Сыскарь с того света (СИ) - Пылаев Валерий - Страница 3
- Предыдущая
- 3/56
- Следующая
— Не разрешаю.
Огромная фигура наверху дернулась. Не сдвинулась с места, нет. Но что-то изменилось — едва уловимо, так, что можно и вовсе не заметить. Тень памятника, лежавшая на мостовой, качнулась, хотя луна стояла неподвижно. Протянутая рука всадника — та самая, указующая на запад — то ли сжалась в кулак, то ли всегда была такая, и просто свет лег иначе.
Старик сделал шаг назад. Маленький, аккуратный, почти незаметный шажок. Глаза его скользнули к набережной — туда, где за гранитным парапетом покачивалась на темной воде лодка.
— Правильно мыслишь, — сказал Всадник, и в лязгающем металлом голосе прозвучало что-то похожее на усмешку. — Садись в свое корыто — и давай отсюда. Покуда я не осерчал.

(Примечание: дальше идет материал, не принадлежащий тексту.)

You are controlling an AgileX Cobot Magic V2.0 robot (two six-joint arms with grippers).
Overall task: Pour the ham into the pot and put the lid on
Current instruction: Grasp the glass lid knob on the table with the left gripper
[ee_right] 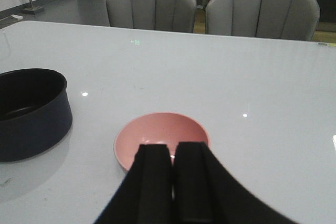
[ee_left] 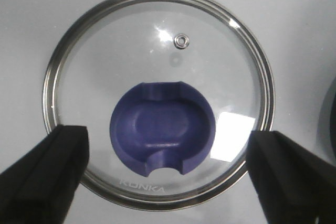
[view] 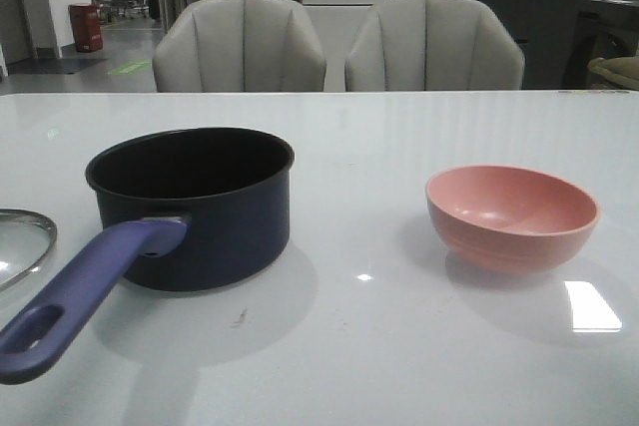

На несколько мгновений над Сенатской площадью повисла тишина. Такая густая и тягучая, что когда старик аккуратно, не торопясь наклонился к саквояжу и щелкнул замками, звук получился неожиданно громким.
— Как вам будет угодно, — проговорил он.
Одернул сюртук, изобразил учтивый поклон и зашагал обратно к набережной. Бесшумно, как и пришел. Но перед лестницей, ведущей вниз к Неве, вдруг замедлил шаг, развернулся и снова посмотрел на тело у подножья Гром-камня.
— Порядок вещей не нарушить, — сказал он тихо. То ли Всаднику, то ли самому себе. — Кто умер — тот умер. И иначе — никак.
Старик спустился по ступенькам к воде, его лодка отошла от гранитного берега — тихо, без единого всплеска. И тут же пропала, растворившись в тумане над Невой, будто ее тут и вовсе не было.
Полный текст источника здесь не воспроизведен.